COLLECTED MATERIAL:

== Segment start ==

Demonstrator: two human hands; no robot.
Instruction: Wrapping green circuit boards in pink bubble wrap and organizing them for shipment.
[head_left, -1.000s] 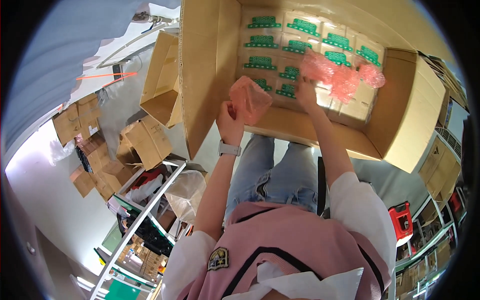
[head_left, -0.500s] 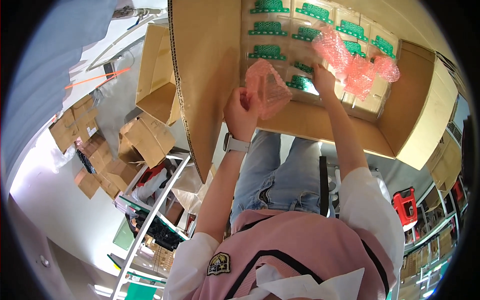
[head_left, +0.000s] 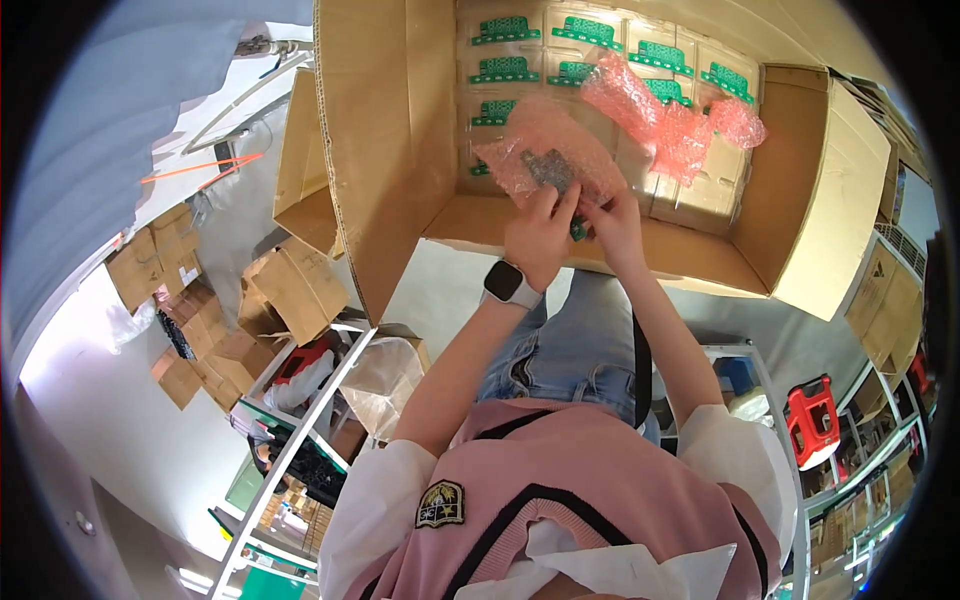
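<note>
In front of me I hold a pink bubble-wrap bag (head_left: 590, 155) over the near-left part of a clear plastic tray (head_left: 690, 212). A dark circuit board (head_left: 547, 168) shows through the bag's film, and a small green end sticks out between my hands. My left hand (head_left: 540, 238), with a watch at the wrist, is closed on the bag's near edge. My right hand (head_left: 614, 228) pinches the bag's mouth beside it; whether its fingers also grip the board is hidden. Several green circuit boards (head_left: 505, 70) stand in the tray's compartments. More pink bubble-wrap bags (head_left: 685, 145) lie across the tray's right side.
A large open cardboard box (head_left: 385, 120) surrounds the tray, its side flap (head_left: 845, 205) spread outward at the right. Other cardboard boxes (head_left: 295, 285) are stacked at the left. A white metal frame (head_left: 290, 470) stands lower left, and a red tool-like object (head_left: 812, 420) is at the right.
My right hand has come from the tray to the bag, and a circuit board is now partly inside it. My left hand has moved right with the bag.
</note>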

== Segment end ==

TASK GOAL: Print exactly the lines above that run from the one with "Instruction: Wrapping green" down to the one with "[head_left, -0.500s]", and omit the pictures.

SOLUTION FOR THIS EXERCISE:
Instruction: Wrapping green circuit boards in pink bubble wrap and organizing them for shipment.
[head_left, -1.000s] 
[head_left, -0.500s] 

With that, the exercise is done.